=== WHAT YOU ARE ASKED TO DO ===
Reproduce the listing that follows, unchanged and complete.

=== SUPPLIED MATERIAL ===
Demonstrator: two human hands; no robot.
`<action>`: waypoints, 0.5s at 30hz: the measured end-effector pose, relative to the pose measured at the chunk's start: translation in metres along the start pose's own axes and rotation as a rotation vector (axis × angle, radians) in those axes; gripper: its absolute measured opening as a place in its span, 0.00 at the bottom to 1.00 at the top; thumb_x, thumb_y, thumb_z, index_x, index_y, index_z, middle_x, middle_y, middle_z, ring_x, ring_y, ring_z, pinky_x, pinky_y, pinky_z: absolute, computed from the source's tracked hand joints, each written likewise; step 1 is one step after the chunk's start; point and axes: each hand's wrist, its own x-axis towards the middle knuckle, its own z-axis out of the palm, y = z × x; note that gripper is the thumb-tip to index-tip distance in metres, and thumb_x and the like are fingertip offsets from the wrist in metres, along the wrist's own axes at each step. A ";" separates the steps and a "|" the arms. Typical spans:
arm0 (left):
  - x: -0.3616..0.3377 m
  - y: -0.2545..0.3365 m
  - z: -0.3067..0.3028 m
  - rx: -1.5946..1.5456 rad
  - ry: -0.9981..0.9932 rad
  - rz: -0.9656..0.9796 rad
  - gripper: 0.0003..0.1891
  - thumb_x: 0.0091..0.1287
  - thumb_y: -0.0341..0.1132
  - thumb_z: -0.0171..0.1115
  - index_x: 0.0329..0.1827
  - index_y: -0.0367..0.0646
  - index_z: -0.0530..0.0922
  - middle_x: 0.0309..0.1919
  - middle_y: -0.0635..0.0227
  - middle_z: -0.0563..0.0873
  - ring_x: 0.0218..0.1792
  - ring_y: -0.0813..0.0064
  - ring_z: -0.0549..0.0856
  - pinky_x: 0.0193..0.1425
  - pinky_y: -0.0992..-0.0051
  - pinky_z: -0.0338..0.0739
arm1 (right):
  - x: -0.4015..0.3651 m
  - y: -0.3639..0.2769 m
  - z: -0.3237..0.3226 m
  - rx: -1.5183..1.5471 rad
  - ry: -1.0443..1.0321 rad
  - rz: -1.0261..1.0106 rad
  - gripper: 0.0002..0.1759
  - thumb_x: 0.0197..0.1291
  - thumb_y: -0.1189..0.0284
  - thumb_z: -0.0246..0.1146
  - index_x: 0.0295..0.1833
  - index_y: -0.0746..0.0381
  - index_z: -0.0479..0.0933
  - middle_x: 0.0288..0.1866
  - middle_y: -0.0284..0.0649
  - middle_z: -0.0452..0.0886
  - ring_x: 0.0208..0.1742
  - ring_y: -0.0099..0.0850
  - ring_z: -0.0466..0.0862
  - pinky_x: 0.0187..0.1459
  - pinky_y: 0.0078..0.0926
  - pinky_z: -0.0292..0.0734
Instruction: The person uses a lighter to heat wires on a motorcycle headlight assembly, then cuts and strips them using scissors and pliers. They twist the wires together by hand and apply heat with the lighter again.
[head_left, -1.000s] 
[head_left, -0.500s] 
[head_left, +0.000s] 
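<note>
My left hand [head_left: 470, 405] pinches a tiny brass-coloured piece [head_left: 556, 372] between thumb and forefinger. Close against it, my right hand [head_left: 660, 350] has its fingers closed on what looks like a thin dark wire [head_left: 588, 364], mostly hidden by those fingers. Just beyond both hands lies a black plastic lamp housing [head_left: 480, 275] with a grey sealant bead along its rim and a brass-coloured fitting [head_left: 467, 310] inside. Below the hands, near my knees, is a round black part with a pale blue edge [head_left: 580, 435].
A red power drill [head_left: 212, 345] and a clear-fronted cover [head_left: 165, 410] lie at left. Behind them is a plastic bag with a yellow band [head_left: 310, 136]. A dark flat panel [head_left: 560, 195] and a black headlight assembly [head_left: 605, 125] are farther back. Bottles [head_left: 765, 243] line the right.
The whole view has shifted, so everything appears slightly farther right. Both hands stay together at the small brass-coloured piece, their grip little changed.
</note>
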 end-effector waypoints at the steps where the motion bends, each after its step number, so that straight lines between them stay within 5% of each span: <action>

=== TASK RESPONSE ===
Demonstrator: two human hands; no robot.
`<action>`: waypoints, 0.5s at 30hz: the measured end-effector pose, relative to the pose measured at the chunk's start: translation in metres along the start pose's own axes and rotation as a rotation vector (axis × angle, radians) in those axes; gripper: its absolute measured opening as a place in its span, 0.00 at the bottom to 1.00 at the top; thumb_x, thumb_y, thumb_z, index_x, index_y, index_z, middle_x, middle_y, middle_z, ring_x, ring_y, ring_z, pinky_x, pinky_y, pinky_z: absolute, computed from the source's tracked hand joints, each written likewise; step 1 is one step after the chunk's start; point and axes: each hand's wrist, its own x-axis towards the middle knuckle, its own z-axis out of the palm, y = z × x; note that gripper is the thumb-tip to index-tip distance in metres, and thumb_x and the like are fingertip offsets from the wrist in metres, along the wrist's own axes at each step. A ";" separates the steps and a "|" the arms. Typical spans:
arm0 (left):
  - x: -0.3616..0.3377 m
  - y: -0.2545..0.3365 m
  - z: -0.3067..0.3028 m
  - rx: -1.5946..1.5456 rad
  - ry: -0.9981..0.9932 rad
  - rz: -0.9656..0.9796 rad
  - gripper: 0.0003..0.1891
  - thumb_x: 0.0091..0.1287
  - thumb_y: -0.0341..0.1132
  - thumb_z: -0.0171..0.1115
  - index_x: 0.0329..0.1827
  - index_y: -0.0367..0.0646
  - index_z: -0.0530..0.0922
  - middle_x: 0.0309..0.1919
  - middle_y: -0.0635..0.0227
  - middle_z: -0.0563..0.0873
  - ring_x: 0.0218..0.1792
  - ring_y: -0.0813..0.0064
  - ring_z: -0.0549..0.0856
  - pinky_x: 0.0193..0.1425
  - pinky_y: -0.0992..-0.0051
  - pinky_z: -0.0338..0.0739
arm1 (right):
  - x: -0.4015..0.3651 m
  - y: -0.3639..0.2769 m
  - z: -0.3237..0.3226 m
  - rx: -1.5183..1.5471 rad
  - ry: -1.0443..1.0321 rad
  - rz: -1.0261..1.0106 rad
  - gripper: 0.0002..0.1759
  - thumb_x: 0.0197..0.1291
  - thumb_y: -0.1189..0.0284
  - thumb_z: -0.0246..0.1146
  - index_x: 0.0295..0.1833
  - index_y: -0.0746..0.0381
  - index_z: -0.0479..0.0933
  - middle_x: 0.0288..0.1866
  - middle_y: -0.0284..0.0649
  - middle_z: -0.0452..0.0886
  - ring_x: 0.0208..0.1742
  - ring_y: -0.0099..0.0850
  - ring_z: -0.0466..0.0862
  - pinky_x: 0.0187..0.1459
  - pinky_y: 0.0078..0.0926
  - pinky_z: -0.0292..0.0734
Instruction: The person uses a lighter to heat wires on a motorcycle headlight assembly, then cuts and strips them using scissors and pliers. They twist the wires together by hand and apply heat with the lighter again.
[head_left, -1.000s] 
[head_left, -0.500s] 
[head_left, +0.000s] 
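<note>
My left hand [head_left: 470, 405] pinches a tiny brass-coloured piece [head_left: 556, 372] between thumb and forefinger. Close against it, my right hand [head_left: 660, 350] has its fingers closed on what looks like a thin dark wire [head_left: 588, 364], mostly hidden by those fingers. Just beyond both hands lies a black plastic lamp housing [head_left: 480, 275] with a grey sealant bead along its rim and a brass-coloured fitting [head_left: 467, 310] inside. Below the hands, near my knees, is a round black part with a pale blue edge [head_left: 580, 435].
A red power drill [head_left: 212, 345] and a clear-fronted cover [head_left: 165, 410] lie at left. Behind them is a plastic bag with a yellow band [head_left: 310, 136]. A dark flat panel [head_left: 560, 195] and a black headlight assembly [head_left: 605, 125] are farther back. Bottles [head_left: 765, 243] line the right.
The whole view has shifted, so everything appears slightly farther right. Both hands stay together at the small brass-coloured piece, their grip little changed.
</note>
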 end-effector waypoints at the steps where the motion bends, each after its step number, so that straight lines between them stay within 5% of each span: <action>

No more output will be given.